AIM OF THE TASK
Repeat the listing word for word, but skip any pictures.

#####

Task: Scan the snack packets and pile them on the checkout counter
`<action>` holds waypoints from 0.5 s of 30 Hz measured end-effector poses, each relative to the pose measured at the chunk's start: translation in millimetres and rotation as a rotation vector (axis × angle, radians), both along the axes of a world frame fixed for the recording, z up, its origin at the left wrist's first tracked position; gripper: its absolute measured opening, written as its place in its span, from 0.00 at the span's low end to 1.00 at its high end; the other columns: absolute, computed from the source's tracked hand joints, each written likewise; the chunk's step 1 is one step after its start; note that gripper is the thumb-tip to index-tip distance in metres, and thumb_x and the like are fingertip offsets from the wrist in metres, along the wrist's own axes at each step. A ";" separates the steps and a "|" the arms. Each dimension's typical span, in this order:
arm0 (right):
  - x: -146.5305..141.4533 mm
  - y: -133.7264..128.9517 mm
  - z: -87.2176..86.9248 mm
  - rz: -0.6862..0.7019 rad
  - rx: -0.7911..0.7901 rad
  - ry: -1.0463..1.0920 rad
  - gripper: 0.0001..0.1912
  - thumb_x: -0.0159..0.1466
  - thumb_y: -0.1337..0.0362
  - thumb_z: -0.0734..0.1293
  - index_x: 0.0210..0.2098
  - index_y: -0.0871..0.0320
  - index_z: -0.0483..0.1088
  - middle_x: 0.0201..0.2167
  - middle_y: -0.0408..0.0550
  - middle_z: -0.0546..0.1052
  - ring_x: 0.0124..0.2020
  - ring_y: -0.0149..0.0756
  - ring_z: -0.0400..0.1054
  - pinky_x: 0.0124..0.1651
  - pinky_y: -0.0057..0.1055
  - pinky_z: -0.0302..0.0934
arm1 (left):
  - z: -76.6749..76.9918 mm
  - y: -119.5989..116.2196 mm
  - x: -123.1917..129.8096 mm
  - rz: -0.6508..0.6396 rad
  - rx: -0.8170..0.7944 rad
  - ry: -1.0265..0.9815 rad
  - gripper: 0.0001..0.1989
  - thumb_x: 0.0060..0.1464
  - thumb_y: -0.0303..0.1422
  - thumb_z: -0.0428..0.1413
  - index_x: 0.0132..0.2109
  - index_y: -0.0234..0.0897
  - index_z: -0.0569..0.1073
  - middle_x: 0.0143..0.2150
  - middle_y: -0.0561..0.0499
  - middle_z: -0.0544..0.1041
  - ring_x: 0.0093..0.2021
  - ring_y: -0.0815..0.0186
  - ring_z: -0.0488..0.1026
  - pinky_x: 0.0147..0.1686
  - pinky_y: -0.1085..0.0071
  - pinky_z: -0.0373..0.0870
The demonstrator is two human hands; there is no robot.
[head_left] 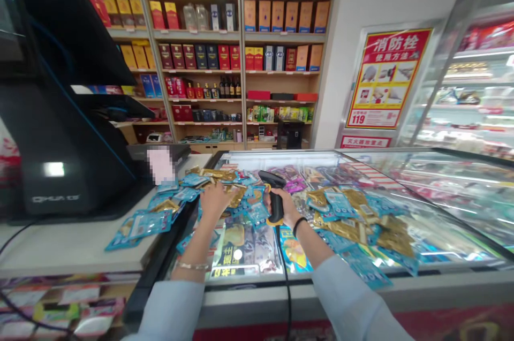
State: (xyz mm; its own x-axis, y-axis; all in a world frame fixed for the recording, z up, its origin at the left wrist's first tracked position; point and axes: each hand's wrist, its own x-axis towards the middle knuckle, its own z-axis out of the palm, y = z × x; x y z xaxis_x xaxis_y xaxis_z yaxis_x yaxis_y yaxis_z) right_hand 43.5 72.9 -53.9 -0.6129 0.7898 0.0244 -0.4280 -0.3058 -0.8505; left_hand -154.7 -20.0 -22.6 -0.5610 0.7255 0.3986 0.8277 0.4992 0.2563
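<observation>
My right hand [283,206] is wrapped around the handle of a black and orange barcode scanner [276,204]. The scanner's head is up and its cable hangs down past the freezer's front edge. To its left, my left hand [216,201] is in a heap of snack packets, fingers closed over a gold snack packet [236,197]; its fingertips are partly hidden. Blue packets [150,223] and gold ones spread from the heap onto the white counter. Another pile of blue and gold packets [345,207] lies on the glass freezer lid [257,158], right of the scanner.
A large black checkout terminal [60,169] stands on the white counter [124,255] at the left. Packaged goods show under the freezer glass. Behind are shelves [241,70] of boxes and bottles, a red poster [389,78], and a glass-fronted display [474,84] at right.
</observation>
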 end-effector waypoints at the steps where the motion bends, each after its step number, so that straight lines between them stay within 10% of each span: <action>1: -0.1 0.3 -0.9 0.000 -0.003 -0.008 0.11 0.50 0.56 0.68 0.25 0.57 0.65 0.14 0.40 0.70 0.11 0.29 0.61 0.14 0.26 0.55 | -1.5 -0.5 1.7 0.012 -0.036 0.021 0.32 0.47 0.56 0.52 0.46 0.32 0.73 0.49 0.32 0.74 0.53 0.44 0.68 0.48 0.56 0.64; 10: 1.8 -3.2 1.9 -0.008 0.020 0.004 0.11 0.52 0.57 0.68 0.25 0.58 0.65 0.15 0.42 0.70 0.12 0.31 0.63 0.15 0.27 0.57 | 0.4 -2.3 4.5 0.082 -0.138 -0.072 0.29 0.39 0.51 0.61 0.43 0.33 0.73 0.53 0.33 0.70 0.58 0.43 0.62 0.51 0.57 0.61; 15: 3.5 -3.6 3.8 0.035 0.083 -0.002 0.12 0.53 0.55 0.68 0.24 0.58 0.66 0.14 0.43 0.70 0.13 0.31 0.63 0.16 0.27 0.58 | -6.0 3.3 -18.0 -0.035 0.168 -0.329 0.17 0.41 0.36 0.62 0.40 0.37 0.70 0.38 0.46 0.77 0.41 0.57 0.74 0.41 0.66 0.66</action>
State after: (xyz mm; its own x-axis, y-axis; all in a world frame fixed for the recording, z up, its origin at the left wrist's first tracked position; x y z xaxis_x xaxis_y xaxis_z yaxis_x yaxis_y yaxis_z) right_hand 47.0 69.3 -50.2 -0.6406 0.7629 0.0874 -0.4162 -0.2493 -0.8744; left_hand -172.8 -16.7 -28.6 -0.6548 0.6863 0.3166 0.7034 0.4000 0.5875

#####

EXERCISE RESPONSE
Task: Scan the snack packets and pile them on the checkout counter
`<action>` holds waypoints from 0.5 s of 30 Hz measured end-effector poses, each relative to the pose measured at the chunk's start: translation in millimetres and rotation as a rotation vector (axis × angle, radians), both along the axes of a world frame fixed for the recording, z up, its origin at the left wrist's first tracked position; gripper: its absolute measured opening, written as its place in its span, from 0.00 at the span's low end to 1.00 at its high end; the other columns: absolute, computed from the source's tracked hand joints, each written likewise; the chunk's step 1 is one step after its start; note that gripper is the thumb-tip to index-tip distance in metres, and thumb_x and the like are fingertip offsets from the wrist in metres, along the wrist's own axes at each step. A ";" separates the steps and a "|" the arms. Each dimension's typical span, in this order:
arm0 (right):
  - x: -146.5305..141.4533 mm
  - y: -133.7264..128.9517 mm
  - z: -87.2176..86.9248 mm
  - rz: -0.6862..0.7019 rad
  - rx: -0.7911..0.7901 rad
  - ry: -1.0463..1.0920 rad
  - gripper: 0.0001..0.1912
  - thumb_x: -0.0159..0.1466
  - thumb_y: -0.1337..0.0362
  - thumb_z: -0.0734..0.1293
  - index_x: 0.0210..0.2098
  - index_y: -0.0871..0.0320
  - index_z: -0.0483..0.1088
  - middle_x: 0.0201..0.2167
  - middle_y: -0.0408..0.0550
  - middle_z: -0.0546..0.1052
  - ring_x: 0.0124..0.2020
  - ring_y: -0.0149..0.0756
  - ring_z: -0.0400..0.1054
  - pinky_x: 0.0124..0.1651
  - pinky_y: -0.0057..0.1055
  - pinky_z: -0.0302..0.0934
arm1 (left):
  - z: -76.6749..76.9918 mm
  - y: -119.5989..116.2196 mm
  - x: -123.1917..129.8096 mm
  - rz: -0.6508..0.6396 rad
  - rx: -0.8170..0.7944 rad
  - ry: -1.0265..0.9815 rad
  - gripper: 0.0001..0.1989
  - thumb_x: 0.0060..0.1464
  - thumb_y: -0.0303..0.1422
  - thumb_z: -0.0428..0.1413
  - index_x: 0.0132..0.2109
  - index_y: -0.0234..0.0897
  - index_z: -0.0569..0.1073
  - middle_x: 0.0143..0.2150
  - middle_y: -0.0561..0.0499
  - middle_z: -0.0544..0.1041
  - ring_x: 0.0093..0.2021
  - ring_y: -0.0815..0.0186
  - ring_z: -0.0488..0.1026
  - pinky_x: 0.0147..0.1686
  - pinky_y: -0.1085..0.0071
  - pinky_z: -0.0373..0.0870
The demonstrator is two human hands; there is no robot.
[head_left] 
State: (xyz mm; its own x-axis, y-axis; all in a world frame fixed for the recording, z up, its origin at the left wrist's first tracked position; point and axes: each hand's wrist, its own x-axis towards the middle knuckle, its own z-axis out of the palm, y = z × x; x y z xaxis_x xaxis_y xaxis_z yaxis_x yaxis_y yaxis_z) right_hand 43.5 72.9 -53.9 -0.6129 0.7898 0.0244 -0.4280 -0.3058 -0.8505; left_hand -154.7 -20.0 -22.6 -0.5610 0.7255 0.3986 0.8277 0.4992 0.2563
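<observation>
My right hand [283,206] is wrapped around the handle of a black and orange barcode scanner [276,204]. The scanner's head is up and its cable hangs down past the freezer's front edge. To its left, my left hand [216,201] is in a heap of snack packets, fingers closed over a gold snack packet [236,197]; its fingertips are partly hidden. Blue packets [150,223] and gold ones spread from the heap onto the white counter. Another pile of blue and gold packets [345,207] lies on the glass freezer lid [257,158], right of the scanner.
A large black checkout terminal [60,169] stands on the white counter [124,255] at the left. Packaged goods show under the freezer glass. Behind are shelves [241,70] of boxes and bottles, a red poster [389,78], and a glass-fronted display [474,84] at right.
</observation>
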 end-effector waypoints at the steps where the motion bends, each after its step number, so that straight lines between them stay within 10% of each span: <action>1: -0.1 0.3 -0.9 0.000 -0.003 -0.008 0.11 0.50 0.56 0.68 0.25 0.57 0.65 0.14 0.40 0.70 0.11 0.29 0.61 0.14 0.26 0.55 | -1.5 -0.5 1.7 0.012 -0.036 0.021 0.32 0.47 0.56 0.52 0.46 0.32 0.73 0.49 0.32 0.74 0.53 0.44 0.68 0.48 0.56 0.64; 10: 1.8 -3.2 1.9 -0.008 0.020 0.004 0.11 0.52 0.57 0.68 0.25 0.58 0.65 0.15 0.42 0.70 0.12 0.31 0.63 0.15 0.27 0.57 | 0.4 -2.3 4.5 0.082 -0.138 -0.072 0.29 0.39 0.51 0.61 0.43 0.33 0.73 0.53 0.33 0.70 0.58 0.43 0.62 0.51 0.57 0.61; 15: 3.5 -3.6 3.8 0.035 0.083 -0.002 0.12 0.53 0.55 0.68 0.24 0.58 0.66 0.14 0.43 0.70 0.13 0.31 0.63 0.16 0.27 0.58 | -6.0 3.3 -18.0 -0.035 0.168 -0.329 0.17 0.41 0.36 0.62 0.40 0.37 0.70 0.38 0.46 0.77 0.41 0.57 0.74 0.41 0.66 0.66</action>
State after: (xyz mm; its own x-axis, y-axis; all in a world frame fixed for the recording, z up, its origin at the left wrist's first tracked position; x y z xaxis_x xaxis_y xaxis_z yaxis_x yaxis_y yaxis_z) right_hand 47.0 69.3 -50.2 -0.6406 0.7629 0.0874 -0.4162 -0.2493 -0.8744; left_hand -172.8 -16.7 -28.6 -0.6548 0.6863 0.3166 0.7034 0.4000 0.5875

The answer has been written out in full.